CAPE ELIZABETH — The Spurwink School Committee has reached a consensus recommendation that the Cape Elizabeth Historical Preservation Society move into the historic schoolhouse.
But a meeting to formalize the proposal hasn’t been scheduled.
Spurwink School was built in 1849 on Bowery Beach Road, but was eventually moved to Scott Dyer Road. It served as the town’s temporary library during the recent $4 million renovation of Thomas Memorial Library, but has been vacant since then.
After a survey of residents in 2015 showed support for the town-owned schoolhouse being reused for a public purpose, the committee was formed to vet proposals and report back to the Town Council.
The five-member committee began meeting in May 2016 and was charged with presenting a recommendation by last September. After delays due to turnover in town staff, the panel’s term was extended until Dec. 31, 2017.

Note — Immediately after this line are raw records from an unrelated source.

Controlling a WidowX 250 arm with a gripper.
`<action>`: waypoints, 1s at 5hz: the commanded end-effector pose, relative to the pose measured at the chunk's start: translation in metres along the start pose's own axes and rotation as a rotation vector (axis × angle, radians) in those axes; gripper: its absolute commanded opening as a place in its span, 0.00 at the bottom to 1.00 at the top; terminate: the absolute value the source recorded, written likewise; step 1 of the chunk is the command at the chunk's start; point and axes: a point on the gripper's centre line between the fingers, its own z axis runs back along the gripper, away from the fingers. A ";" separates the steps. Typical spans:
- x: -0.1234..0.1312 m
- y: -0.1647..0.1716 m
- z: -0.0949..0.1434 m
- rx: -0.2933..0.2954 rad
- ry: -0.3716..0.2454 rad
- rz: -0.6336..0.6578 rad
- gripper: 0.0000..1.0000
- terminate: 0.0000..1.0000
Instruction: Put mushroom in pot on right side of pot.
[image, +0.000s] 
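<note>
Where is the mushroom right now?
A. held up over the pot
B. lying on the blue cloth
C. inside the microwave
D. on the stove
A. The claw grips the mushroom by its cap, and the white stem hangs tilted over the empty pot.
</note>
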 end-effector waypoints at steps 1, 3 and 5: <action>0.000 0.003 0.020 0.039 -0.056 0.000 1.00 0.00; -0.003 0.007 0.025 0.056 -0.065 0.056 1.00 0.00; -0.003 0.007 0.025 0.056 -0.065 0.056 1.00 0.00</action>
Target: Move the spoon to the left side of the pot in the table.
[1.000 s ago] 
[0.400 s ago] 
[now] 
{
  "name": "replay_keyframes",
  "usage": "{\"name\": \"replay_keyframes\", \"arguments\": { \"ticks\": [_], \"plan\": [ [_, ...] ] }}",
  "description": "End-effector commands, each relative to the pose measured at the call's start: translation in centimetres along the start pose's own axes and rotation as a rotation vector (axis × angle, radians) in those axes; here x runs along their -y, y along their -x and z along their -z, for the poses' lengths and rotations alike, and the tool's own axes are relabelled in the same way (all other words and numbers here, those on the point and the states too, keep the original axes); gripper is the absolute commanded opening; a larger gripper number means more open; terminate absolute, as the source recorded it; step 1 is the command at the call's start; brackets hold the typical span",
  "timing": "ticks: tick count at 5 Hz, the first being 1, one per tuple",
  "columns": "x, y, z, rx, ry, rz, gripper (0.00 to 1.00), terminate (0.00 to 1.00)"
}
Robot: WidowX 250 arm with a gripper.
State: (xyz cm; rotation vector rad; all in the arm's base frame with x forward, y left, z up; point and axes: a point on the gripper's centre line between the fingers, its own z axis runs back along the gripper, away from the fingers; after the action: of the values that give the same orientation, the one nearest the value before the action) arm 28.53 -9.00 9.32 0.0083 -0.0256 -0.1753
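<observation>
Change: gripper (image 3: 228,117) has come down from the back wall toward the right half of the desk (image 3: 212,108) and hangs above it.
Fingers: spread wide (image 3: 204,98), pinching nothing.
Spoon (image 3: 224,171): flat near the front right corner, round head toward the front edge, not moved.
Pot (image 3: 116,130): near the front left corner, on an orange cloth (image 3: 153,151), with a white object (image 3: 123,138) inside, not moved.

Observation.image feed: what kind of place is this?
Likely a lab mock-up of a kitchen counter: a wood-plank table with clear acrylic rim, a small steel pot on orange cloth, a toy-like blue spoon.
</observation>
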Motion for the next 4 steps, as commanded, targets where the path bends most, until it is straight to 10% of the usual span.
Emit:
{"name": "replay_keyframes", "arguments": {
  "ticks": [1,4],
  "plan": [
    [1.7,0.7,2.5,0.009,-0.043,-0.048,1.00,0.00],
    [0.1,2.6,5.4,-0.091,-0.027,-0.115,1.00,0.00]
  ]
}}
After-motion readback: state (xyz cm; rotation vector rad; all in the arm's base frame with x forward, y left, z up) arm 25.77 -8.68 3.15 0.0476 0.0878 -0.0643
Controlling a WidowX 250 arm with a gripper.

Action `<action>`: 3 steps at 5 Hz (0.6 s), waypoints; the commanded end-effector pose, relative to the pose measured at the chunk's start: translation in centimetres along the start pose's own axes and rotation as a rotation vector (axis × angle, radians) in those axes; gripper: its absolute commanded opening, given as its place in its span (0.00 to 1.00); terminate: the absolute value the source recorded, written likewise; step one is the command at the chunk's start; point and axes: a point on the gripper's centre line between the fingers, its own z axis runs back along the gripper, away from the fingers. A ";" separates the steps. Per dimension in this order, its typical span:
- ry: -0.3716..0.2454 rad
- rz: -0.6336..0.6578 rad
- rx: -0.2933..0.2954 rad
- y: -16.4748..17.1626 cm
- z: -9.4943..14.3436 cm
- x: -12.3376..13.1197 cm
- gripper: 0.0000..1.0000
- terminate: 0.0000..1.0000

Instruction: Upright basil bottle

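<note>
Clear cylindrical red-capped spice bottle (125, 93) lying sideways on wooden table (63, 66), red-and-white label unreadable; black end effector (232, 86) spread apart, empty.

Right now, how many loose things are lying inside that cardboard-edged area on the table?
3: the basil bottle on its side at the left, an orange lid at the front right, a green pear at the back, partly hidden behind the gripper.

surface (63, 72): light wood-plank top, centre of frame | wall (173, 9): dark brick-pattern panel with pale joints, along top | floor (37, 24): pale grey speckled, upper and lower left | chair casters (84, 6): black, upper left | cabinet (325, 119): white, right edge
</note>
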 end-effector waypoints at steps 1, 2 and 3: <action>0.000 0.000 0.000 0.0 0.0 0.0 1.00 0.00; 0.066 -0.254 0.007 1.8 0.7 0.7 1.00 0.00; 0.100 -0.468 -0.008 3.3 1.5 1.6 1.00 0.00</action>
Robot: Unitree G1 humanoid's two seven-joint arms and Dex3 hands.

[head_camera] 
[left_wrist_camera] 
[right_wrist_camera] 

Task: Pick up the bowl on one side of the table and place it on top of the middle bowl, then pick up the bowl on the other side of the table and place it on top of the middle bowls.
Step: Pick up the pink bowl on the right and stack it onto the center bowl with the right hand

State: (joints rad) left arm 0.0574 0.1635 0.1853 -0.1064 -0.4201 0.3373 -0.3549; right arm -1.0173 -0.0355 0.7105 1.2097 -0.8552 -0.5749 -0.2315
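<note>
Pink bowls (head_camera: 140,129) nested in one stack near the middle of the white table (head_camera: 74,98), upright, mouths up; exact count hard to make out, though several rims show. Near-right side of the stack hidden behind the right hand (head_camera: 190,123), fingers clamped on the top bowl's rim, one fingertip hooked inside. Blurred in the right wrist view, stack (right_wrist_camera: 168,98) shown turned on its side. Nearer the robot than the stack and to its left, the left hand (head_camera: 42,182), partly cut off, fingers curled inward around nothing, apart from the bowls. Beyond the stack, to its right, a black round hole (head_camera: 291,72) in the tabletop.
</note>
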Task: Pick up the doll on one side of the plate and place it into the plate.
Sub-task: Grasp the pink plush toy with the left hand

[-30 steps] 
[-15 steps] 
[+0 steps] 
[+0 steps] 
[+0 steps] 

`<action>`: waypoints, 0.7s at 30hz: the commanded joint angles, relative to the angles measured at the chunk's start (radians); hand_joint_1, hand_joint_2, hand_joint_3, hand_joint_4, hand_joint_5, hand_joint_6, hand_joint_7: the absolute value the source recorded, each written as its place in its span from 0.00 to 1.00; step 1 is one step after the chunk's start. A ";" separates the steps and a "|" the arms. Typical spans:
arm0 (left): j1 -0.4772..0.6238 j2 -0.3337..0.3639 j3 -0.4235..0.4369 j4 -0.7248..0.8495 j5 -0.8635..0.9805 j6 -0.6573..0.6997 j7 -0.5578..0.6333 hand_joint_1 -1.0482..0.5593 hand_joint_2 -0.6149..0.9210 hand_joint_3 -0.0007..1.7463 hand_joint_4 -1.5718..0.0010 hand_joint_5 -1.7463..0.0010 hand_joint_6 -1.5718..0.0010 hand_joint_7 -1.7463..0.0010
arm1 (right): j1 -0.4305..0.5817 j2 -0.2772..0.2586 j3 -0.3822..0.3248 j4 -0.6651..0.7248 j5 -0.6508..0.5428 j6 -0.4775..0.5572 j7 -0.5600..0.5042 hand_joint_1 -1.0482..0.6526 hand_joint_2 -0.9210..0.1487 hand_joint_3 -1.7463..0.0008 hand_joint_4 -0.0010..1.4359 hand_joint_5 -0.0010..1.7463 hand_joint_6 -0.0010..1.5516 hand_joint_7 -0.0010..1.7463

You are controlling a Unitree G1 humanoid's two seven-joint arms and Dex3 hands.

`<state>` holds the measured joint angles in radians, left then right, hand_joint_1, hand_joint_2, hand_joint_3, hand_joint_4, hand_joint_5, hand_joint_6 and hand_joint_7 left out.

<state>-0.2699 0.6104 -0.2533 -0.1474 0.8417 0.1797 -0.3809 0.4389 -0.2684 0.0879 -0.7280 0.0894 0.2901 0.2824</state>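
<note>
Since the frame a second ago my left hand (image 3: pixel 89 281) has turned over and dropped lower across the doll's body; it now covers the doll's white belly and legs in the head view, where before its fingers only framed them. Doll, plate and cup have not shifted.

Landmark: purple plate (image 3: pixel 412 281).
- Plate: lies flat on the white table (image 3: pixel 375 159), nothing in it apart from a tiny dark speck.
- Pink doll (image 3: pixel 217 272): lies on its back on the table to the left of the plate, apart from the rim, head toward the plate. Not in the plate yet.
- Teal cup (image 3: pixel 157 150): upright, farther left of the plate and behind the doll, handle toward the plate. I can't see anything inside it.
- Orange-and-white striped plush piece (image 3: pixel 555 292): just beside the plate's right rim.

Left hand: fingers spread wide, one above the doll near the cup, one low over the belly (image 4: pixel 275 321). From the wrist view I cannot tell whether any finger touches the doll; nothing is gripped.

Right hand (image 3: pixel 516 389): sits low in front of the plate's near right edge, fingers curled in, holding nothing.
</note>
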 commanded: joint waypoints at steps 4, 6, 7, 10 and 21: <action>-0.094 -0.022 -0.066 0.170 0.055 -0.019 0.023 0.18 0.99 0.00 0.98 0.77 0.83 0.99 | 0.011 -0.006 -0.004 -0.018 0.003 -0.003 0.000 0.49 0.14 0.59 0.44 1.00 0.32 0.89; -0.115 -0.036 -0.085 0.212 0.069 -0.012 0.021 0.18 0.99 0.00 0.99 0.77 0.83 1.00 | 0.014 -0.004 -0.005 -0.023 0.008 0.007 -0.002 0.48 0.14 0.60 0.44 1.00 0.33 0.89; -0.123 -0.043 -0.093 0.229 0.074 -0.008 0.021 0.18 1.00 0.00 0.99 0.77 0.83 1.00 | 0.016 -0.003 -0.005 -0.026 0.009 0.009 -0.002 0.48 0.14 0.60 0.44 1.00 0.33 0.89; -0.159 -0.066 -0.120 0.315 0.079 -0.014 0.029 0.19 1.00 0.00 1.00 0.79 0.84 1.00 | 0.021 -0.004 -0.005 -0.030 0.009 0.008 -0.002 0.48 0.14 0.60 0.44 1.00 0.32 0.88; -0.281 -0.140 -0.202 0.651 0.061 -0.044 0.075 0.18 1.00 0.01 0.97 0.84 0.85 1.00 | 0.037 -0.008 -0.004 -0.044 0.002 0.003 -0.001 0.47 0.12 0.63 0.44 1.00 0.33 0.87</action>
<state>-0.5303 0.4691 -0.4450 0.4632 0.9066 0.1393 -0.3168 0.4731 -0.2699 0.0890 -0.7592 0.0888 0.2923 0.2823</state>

At its peak members were meeting at least once a month, committee member and Town Councilor Jamie Garvin said there was a long period of inactivity after Greg Marles, former facilities manager and the committee’s staff liaison, resigned last May.
“Some groups interested in the building also fell by the wayside,” Garvin said. “So between not having a facilities manager and having less pressure between competing parties, we took the foot off of the gas.”
The historical society, which is based in the Police Department’s former dispatch center, has been interested in the space all along.
According to Garvin, there is a consensus on the committee to recommend the society move into the schoolhouse. However, as the year came to a close, members struggled to schedule a meeting.
He added that the committee will not seek another extension and anticipates meeting in the next week or two to review and finalize their recommendation.
“Nothing has been formally decided, but (CEHPS’s proposal) is the direction the committee is leaning in,” he said.
Society president Jim Rowe said the group appreciates the town’s effort, but is “running out of patience.”
“It’s frustrating,” he said. “The committee has made their decision, but just need to articulate it.”
Caitlin Jordan, who is a member of the committee and a town councilor, said she feels the whole process has been “very much ignored.”
“We were supposed to have this done a while ago, but it comes down to a lack of meetings,” Jordan said. “Marles resigned in the middle of the process and (successor Perry Schwarz) is new. It’s kind of slipped through the cracks.”
Jordan said she thinks the society would be an ideal tenant.
“The building itself is historic,” she said. “The town supports (CEHPS), but not as much as we could. Right now, they’re crammed into a glorified closet in the police station.
“It’s been a long time since the committee has all sat down together, but I know I support the recommendation.”
Once the committee finalizes its stance and presents a proposal, it will be up to the town to make the final call and approve the plan.
Garvin said there are still important questions regarding cost, logistics, and other details that are unanswered and will be left to the council and Town Manager Matt Sturgis. Those questions include how much of the cost of required renovations will be funded by the town and how much CEHPS will be responsible for raising.
Rowe said most of the renovations would be cosmetic changes to the building’s interior, as well as some additional parking space.
“I can’t see the town expecting us to (foot) the entire bill, but I expect they’ll want us to have some skin in the game,” he said.
The society has what Rowe called a “records management agreement” with the town, wherein the town gives the society space to operate in the police station in return for the society preserving and archiving town documents.
Rowe said two likely scenarios would be continuing the agreement or leasing out the space from the town.
An additional benefit would be access to the space by the Police Department’s technology department, which has expressed interest. The department currently occupies a room in Town Hall.
Rowe said the historical society is very grateful to the town for providing space in the police station.
“It is very good in a lot of respects … but it doesn’t give us a lot of room,” he said. “History is cumulative. We’re always adding new things to our collection, and not getting rid of stuff at the same rate, so space becomes tighter and tighter.”
After a delay due to turnover in town staff and scheduling conflicts, a committee plans by mid-February to formally recommend that the Cape Elizabeth Historical Society be allowed to move into the 169-year-old Spurwink School.